### What the exercise asks:
In the entries below, count every line with the string "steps". State the count and nothing else.

### Given records:
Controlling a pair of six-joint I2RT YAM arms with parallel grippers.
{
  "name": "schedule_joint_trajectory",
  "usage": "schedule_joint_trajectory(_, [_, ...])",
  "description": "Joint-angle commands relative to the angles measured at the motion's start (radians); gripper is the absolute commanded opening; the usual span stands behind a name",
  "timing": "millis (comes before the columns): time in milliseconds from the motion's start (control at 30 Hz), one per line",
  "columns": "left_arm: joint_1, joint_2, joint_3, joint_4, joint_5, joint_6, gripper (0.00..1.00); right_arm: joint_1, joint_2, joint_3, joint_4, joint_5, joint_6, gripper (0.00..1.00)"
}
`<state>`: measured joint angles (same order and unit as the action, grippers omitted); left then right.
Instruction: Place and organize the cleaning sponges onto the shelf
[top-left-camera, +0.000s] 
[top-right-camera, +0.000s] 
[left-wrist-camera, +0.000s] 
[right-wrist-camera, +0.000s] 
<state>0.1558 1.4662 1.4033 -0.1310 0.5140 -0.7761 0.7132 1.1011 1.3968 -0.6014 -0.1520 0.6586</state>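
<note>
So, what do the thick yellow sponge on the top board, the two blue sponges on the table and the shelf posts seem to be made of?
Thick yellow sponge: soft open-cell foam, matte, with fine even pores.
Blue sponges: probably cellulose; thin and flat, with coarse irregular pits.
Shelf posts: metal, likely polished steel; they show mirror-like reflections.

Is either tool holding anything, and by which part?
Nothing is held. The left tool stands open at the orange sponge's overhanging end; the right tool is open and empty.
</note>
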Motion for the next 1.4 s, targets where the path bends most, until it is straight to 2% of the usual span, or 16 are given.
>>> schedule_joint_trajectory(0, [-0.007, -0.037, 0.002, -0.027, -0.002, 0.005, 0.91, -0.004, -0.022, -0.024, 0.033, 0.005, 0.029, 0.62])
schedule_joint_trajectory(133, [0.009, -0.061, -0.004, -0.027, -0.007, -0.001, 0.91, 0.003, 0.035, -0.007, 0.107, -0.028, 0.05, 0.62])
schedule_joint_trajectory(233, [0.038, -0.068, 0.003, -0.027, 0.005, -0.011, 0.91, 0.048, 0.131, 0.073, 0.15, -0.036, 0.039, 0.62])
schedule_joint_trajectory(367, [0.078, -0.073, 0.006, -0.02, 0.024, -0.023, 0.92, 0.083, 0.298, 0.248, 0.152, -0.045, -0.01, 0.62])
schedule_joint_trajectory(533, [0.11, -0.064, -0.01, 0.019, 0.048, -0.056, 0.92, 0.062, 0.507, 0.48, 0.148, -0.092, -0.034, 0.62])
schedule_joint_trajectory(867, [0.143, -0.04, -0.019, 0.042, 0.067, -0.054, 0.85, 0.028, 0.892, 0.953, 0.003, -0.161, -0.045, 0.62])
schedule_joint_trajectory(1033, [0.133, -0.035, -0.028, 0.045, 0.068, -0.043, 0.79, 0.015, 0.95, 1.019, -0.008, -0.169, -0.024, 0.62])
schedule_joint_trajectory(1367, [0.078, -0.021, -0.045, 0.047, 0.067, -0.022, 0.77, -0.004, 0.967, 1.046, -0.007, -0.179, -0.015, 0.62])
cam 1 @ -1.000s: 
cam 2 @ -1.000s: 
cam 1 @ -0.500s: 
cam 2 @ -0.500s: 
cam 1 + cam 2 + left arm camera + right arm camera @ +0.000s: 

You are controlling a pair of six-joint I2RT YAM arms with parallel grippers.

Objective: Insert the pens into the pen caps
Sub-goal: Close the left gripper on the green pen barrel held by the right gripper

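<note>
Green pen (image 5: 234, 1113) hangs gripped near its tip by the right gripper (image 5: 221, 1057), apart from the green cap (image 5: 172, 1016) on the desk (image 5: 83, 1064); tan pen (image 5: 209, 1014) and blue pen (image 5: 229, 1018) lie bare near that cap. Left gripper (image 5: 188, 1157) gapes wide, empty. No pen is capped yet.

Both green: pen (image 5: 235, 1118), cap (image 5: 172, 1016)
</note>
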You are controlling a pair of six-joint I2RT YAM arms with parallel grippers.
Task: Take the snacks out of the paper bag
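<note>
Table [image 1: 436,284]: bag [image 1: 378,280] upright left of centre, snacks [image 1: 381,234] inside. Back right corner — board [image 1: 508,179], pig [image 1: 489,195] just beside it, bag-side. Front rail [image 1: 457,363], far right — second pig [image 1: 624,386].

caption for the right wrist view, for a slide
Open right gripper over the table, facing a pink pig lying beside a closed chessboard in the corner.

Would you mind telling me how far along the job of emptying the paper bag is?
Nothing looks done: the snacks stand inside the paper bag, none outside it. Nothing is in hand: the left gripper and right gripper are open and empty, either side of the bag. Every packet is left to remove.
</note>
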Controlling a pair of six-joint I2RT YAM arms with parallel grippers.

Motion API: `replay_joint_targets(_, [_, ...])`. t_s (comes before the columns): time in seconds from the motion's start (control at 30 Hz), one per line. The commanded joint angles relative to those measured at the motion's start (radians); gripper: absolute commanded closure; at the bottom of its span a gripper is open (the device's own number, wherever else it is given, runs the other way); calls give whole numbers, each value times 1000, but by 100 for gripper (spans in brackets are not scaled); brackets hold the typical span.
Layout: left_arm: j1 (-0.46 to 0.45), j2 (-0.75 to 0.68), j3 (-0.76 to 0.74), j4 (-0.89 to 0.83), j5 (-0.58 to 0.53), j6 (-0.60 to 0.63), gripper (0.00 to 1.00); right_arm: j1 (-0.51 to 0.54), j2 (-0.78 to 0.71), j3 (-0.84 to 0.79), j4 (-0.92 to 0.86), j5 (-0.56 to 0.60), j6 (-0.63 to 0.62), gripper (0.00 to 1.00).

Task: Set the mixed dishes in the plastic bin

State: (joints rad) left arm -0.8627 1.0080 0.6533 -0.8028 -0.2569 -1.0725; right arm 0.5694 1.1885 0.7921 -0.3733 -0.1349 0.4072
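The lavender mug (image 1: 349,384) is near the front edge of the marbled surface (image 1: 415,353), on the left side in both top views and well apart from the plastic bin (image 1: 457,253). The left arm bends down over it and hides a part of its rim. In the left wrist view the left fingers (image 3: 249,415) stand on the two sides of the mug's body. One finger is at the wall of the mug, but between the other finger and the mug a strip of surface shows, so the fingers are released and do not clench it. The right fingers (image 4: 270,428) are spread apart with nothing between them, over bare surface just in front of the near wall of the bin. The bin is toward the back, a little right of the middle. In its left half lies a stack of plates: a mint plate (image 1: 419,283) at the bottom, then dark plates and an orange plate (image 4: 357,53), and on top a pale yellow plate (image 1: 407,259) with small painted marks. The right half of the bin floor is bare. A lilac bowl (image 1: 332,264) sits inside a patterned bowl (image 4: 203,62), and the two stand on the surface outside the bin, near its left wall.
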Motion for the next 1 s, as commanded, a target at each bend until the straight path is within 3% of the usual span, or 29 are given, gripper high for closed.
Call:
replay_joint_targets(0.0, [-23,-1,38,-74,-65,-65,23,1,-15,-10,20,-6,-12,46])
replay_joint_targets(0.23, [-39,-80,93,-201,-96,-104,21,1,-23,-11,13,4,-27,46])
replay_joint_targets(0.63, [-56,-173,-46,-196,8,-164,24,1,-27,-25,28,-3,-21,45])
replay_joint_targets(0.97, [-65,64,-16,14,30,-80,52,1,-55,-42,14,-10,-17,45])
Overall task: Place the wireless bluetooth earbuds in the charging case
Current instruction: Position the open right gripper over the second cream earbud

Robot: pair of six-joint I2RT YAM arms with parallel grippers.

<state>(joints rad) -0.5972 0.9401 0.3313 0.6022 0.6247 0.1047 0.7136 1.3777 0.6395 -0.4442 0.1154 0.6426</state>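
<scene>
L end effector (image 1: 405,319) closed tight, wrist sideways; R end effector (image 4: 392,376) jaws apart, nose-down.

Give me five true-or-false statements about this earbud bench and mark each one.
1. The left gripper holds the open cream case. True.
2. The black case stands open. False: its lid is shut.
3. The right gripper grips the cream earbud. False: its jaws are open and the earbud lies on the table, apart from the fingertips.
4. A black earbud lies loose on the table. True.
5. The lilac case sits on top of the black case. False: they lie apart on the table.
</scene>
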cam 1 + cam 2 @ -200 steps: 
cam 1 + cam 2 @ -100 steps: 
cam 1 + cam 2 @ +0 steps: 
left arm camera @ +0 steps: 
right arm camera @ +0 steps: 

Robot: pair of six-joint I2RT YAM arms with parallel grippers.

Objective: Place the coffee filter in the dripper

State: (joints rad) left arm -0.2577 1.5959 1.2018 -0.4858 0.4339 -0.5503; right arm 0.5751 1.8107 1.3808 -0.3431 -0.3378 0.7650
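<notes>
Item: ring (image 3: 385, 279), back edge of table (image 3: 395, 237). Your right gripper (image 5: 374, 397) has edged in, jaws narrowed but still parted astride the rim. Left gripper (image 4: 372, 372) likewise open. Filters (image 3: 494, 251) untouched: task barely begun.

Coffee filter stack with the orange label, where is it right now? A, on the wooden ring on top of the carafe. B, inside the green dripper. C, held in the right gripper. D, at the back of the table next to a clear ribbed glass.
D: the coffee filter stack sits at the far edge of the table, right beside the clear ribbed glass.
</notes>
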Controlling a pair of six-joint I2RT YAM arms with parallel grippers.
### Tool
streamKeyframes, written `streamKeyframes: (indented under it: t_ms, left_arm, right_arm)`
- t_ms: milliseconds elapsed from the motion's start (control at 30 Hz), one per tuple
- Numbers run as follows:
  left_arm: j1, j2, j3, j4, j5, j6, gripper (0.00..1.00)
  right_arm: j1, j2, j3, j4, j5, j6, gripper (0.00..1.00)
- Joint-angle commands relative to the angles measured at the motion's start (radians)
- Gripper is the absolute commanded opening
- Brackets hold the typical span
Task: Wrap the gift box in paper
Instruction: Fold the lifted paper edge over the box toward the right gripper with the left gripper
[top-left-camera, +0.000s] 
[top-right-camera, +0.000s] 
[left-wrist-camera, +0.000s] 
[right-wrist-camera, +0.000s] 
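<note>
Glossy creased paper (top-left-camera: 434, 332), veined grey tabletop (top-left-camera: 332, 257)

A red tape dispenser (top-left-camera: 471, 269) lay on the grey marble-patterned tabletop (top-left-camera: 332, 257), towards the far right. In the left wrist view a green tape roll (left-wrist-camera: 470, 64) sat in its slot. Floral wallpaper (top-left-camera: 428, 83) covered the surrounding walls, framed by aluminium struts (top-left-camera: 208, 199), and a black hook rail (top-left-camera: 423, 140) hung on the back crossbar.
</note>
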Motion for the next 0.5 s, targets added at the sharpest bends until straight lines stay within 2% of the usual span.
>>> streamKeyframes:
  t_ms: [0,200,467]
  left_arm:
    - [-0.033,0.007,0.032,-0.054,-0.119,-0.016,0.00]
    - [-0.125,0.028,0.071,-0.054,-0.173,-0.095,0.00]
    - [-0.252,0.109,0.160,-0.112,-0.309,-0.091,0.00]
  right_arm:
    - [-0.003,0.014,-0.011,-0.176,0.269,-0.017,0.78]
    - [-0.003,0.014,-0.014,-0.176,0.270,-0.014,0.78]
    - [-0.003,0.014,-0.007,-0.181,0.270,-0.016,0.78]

### Final answer:
5